Sure, at your typical big public company. But Facebook voting control is firmly in the hands of Mark Zuckerberg, and he doesn't have to wait for approval of a board of directors. Just like when he decided to buy Instagram for $1 billion in a matter of days. If Mark detected developer sentiment shifting, he can move just as fast as he wants to stanch the bleeding.

> If Mark detected developer sentiment shifting, he can move just as fast as he wants to stanch the bleeding.

how is react's popularity at all material to facebook's interests? at best it means you get more outside contributions, but you already have plenty of talent internally.

Having popular, high-profile open source projects helps Facebook attract more and better talent in three primary ways:

First, it increases the likelihood that the average programmer already is familiar with the tools they'd use at Facebook. It's useful for them to be able to hire people who already know React, Reason, etc. On occasion, they'll manage to find highly talented developers who either contribute to their projects or build useful related projects, and then they can make those people an offer. Even better, sometimes that's an entire startup they can acquihire.

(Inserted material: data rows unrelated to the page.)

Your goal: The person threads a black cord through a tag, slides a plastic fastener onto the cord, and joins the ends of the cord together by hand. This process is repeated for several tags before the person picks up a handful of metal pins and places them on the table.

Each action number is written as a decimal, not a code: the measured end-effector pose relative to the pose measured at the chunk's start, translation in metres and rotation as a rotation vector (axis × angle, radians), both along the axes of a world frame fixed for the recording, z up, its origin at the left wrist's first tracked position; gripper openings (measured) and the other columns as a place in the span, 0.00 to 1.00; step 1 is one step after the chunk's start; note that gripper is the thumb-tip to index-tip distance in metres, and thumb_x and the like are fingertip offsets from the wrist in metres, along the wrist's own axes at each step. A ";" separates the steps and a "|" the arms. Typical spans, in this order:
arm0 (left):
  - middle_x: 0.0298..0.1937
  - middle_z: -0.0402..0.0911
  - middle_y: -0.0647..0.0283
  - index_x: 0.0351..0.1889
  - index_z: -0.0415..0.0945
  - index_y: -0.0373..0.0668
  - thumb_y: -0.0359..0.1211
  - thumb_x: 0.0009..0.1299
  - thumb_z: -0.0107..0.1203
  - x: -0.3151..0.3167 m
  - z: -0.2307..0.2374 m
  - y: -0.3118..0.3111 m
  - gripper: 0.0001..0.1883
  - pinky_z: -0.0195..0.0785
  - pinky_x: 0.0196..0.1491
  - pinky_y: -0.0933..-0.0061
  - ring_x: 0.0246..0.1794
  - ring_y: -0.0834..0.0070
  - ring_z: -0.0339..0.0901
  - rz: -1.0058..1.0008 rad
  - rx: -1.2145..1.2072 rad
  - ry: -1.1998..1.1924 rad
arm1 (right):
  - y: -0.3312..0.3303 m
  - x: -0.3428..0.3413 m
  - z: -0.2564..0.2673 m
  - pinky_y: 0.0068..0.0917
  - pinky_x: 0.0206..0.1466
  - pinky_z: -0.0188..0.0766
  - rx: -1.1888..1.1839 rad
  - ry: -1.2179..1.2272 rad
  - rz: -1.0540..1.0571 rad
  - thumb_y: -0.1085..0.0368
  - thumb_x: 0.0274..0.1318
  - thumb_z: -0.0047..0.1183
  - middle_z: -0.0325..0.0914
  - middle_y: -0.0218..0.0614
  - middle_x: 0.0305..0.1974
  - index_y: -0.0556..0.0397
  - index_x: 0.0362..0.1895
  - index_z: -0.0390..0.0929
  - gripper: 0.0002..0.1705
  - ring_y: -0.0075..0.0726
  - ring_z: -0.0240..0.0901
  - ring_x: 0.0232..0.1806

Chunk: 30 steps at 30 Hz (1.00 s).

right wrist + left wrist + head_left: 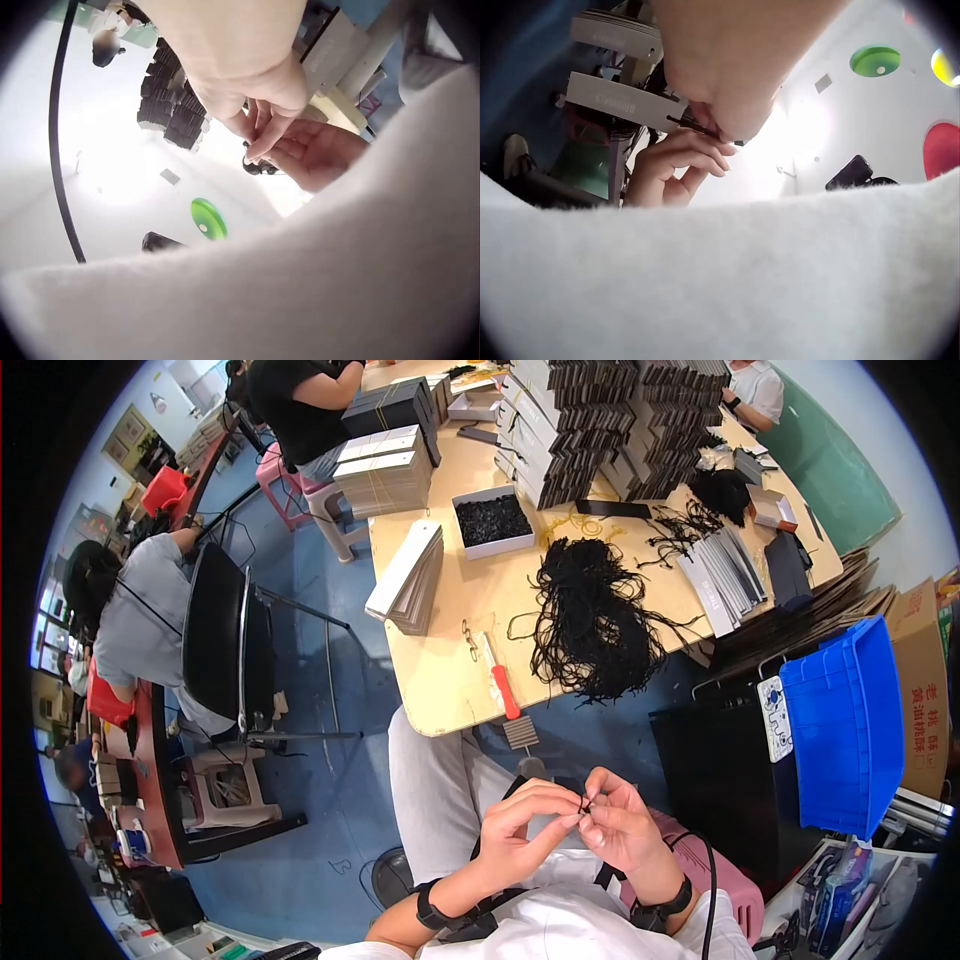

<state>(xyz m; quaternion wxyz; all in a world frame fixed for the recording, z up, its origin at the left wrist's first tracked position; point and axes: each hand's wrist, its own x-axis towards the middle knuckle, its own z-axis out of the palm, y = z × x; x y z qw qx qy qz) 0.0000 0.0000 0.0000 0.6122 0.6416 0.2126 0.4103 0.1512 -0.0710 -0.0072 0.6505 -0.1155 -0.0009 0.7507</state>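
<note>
In the head view a small black cord piece is pinched between the fingertips of both hands, above the lap. My left hand holds it from the left with thumb and forefinger. From the right, my right hand pinches the same piece, its fingertips nearly meeting the left ones. The piece is too small to tell its exact shape. In the left wrist view a dark strand shows between the fingers. A heap of black cords lies near the table's front edge.
On the table are a red-handled tool, a white box of small black parts, grey board stacks and tall piles. A blue crate stands at the right. Other people sit at the left and far side.
</note>
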 end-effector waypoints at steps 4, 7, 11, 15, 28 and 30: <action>0.40 0.81 0.53 0.37 0.78 0.30 0.16 0.62 0.58 0.002 0.002 -0.003 0.07 0.70 0.44 0.69 0.42 0.66 0.77 0.028 -0.141 -0.087 | 0.001 -0.002 0.011 0.21 0.30 0.75 -0.124 -0.114 -0.009 0.77 0.58 0.50 0.79 0.50 0.34 0.59 0.43 0.64 0.11 0.36 0.79 0.31; 0.40 0.81 0.53 0.37 0.78 0.30 0.16 0.62 0.57 0.003 0.002 -0.004 0.07 0.70 0.44 0.69 0.41 0.66 0.76 0.042 -0.157 -0.114 | 0.001 -0.001 0.012 0.21 0.29 0.75 -0.106 -0.174 -0.004 0.77 0.57 0.50 0.79 0.49 0.33 0.59 0.43 0.64 0.11 0.36 0.79 0.30; 0.41 0.81 0.54 0.38 0.79 0.31 0.17 0.61 0.59 0.002 -0.002 -0.004 0.08 0.69 0.46 0.72 0.43 0.69 0.76 0.039 -0.193 -0.158 | 0.000 0.003 0.015 0.24 0.27 0.75 -0.086 -0.438 -0.003 0.77 0.57 0.51 0.79 0.48 0.32 0.58 0.41 0.64 0.10 0.35 0.79 0.30; 0.40 0.81 0.54 0.38 0.79 0.31 0.17 0.61 0.58 0.002 0.000 -0.004 0.07 0.69 0.46 0.72 0.43 0.69 0.76 0.048 -0.201 -0.153 | 0.000 0.001 0.018 0.23 0.27 0.76 -0.034 -0.858 -0.093 0.77 0.57 0.50 0.78 0.48 0.32 0.60 0.40 0.67 0.08 0.33 0.77 0.29; 0.40 0.79 0.54 0.37 0.79 0.30 0.15 0.59 0.59 0.000 0.000 -0.002 0.08 0.68 0.44 0.72 0.42 0.67 0.76 0.049 -0.043 0.011 | 0.006 0.013 0.036 0.27 0.31 0.74 0.327 -1.810 -0.323 0.83 0.45 0.57 0.80 0.45 0.31 0.64 0.39 0.79 0.13 0.38 0.78 0.28; 0.40 0.79 0.54 0.37 0.79 0.30 0.15 0.59 0.59 0.000 0.000 -0.002 0.08 0.68 0.44 0.73 0.42 0.68 0.76 0.054 -0.040 0.016 | 0.007 0.015 0.036 0.28 0.31 0.75 0.359 -1.841 -0.321 0.84 0.44 0.57 0.80 0.46 0.31 0.64 0.39 0.78 0.14 0.41 0.78 0.29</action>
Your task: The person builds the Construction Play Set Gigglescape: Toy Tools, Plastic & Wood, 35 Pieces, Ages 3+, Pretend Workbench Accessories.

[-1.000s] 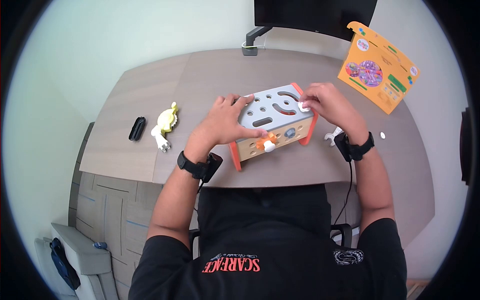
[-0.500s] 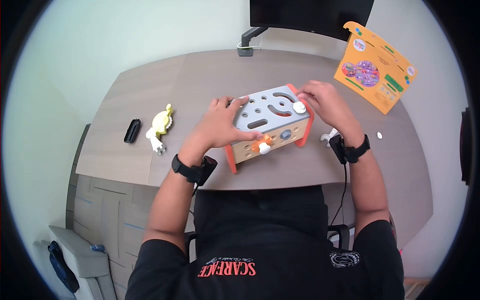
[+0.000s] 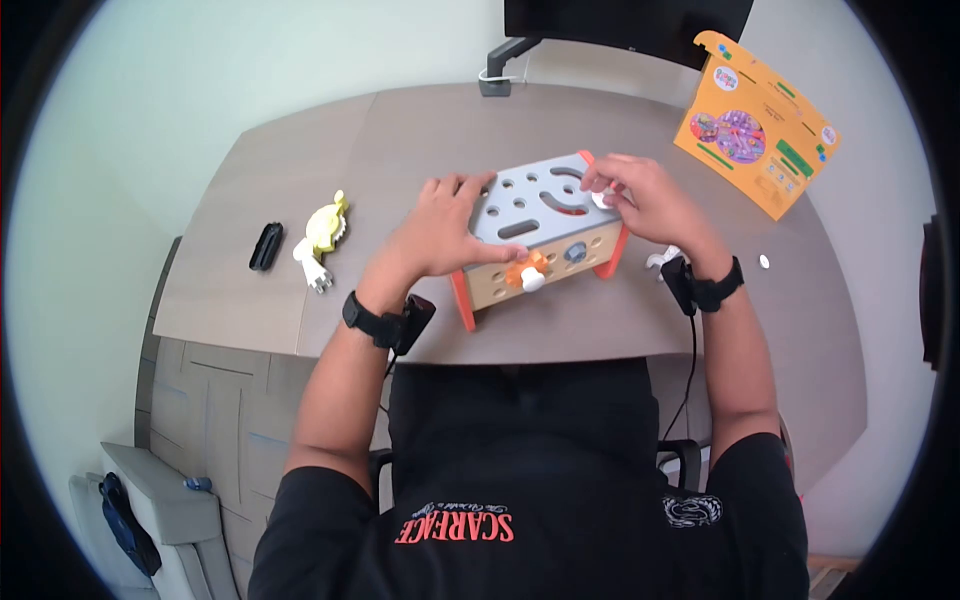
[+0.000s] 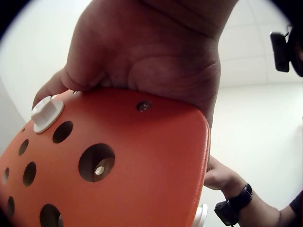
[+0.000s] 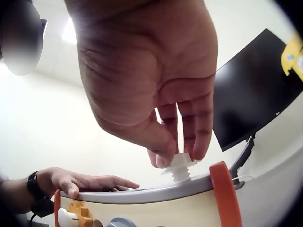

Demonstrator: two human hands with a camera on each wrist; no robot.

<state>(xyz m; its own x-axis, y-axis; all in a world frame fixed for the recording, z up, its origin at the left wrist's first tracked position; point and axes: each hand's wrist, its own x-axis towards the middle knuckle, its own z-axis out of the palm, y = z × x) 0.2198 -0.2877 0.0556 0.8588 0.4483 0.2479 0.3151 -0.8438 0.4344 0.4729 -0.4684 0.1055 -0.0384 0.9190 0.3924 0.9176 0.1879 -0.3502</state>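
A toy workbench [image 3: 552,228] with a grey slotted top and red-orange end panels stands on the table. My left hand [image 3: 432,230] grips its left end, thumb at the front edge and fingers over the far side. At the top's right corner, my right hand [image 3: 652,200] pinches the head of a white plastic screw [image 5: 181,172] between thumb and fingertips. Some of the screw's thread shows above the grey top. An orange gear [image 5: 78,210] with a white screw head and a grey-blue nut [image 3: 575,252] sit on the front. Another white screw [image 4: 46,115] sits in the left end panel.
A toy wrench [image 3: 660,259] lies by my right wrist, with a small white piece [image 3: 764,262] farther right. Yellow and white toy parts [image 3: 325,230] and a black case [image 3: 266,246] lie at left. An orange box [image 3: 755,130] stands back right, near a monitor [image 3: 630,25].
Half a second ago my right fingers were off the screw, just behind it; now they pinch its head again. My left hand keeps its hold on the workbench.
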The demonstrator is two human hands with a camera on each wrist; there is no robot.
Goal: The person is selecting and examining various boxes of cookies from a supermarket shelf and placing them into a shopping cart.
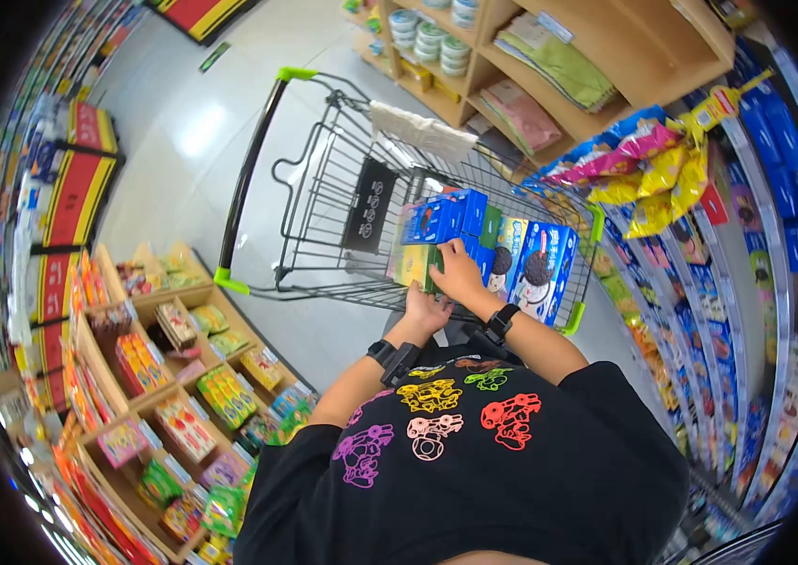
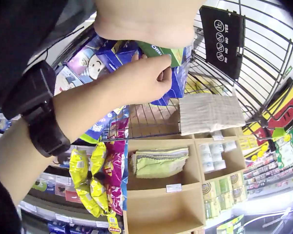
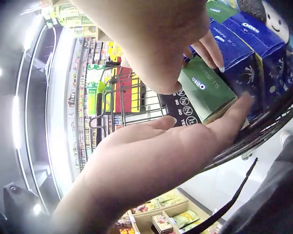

Second, it increases the prestige of a job at Facebook. Most of the core public functionality of Facebook isn't particularly interesting to me, for example, but the stuff they're doing with OCaml is. The chance of me working there is still essentially nil but it's definitely less nil than it would be if I didn't know about projects like that.

Third, it gives them something really valuable to offer skilled devs -- the ability to become widely known and respected for your contributions to a popular open source project. That's worth a great deal to some people.

Software companies are all about lock-in, controlling the platform, making sure they have control of as much user and dev attention as possible. At Facebook's world-eater size, the better question is "Why should we not seek to dominate this element of the development platform?"

I can't pretend to know the exact rationale behind Facebook's decision to open-source React, but there are several things to gain from controlling a major piece of the web infrastructure: influence/clout with browser vendors (decisions that may negatively impact React's performance now threaten a huge percentage of the web, not just Facebook.com), the ability to introduce more and more Facebook-controlled technology with something like React as a shoehorn ("You liked React, try Flow..."), PR benefit/good vibes, and so forth.

Platform control is the real showdown among big software companies. It makes your company downright inextricable. Just ask Microsoft.

If I had to speculate, I'd suspect that even though they reaffirmed the BSD+Patent license publicly, FB probably started exploring the possibility of relicensing the projects shortly after that.

If I had to speculate, I'd say they did a ton of research on existing licenses on the route to BSD+Patent, and they already knew what the best alternative would be if it came to that.

They had doubled down on their licensing decision on Aug 18th specifically citing Apache: https://code.facebook.com/posts/112130496157735/explaining-r...

This is very clearly a response to WordPress. Nicely played Matt.

It was only a month ago that Facebook re-confirmed its commitment to its patent license: https://code.facebook.com/posts/112130496157735/explaining-r... https://news.ycombinator.com/item?id=15050841
Shot callers; they exist. Lawyers don't actually control these companies, they just have a wide berth.
What reason do you have for thinking it was a lawyer who decided in the first place. In my experience lawyers work on behalf of executives.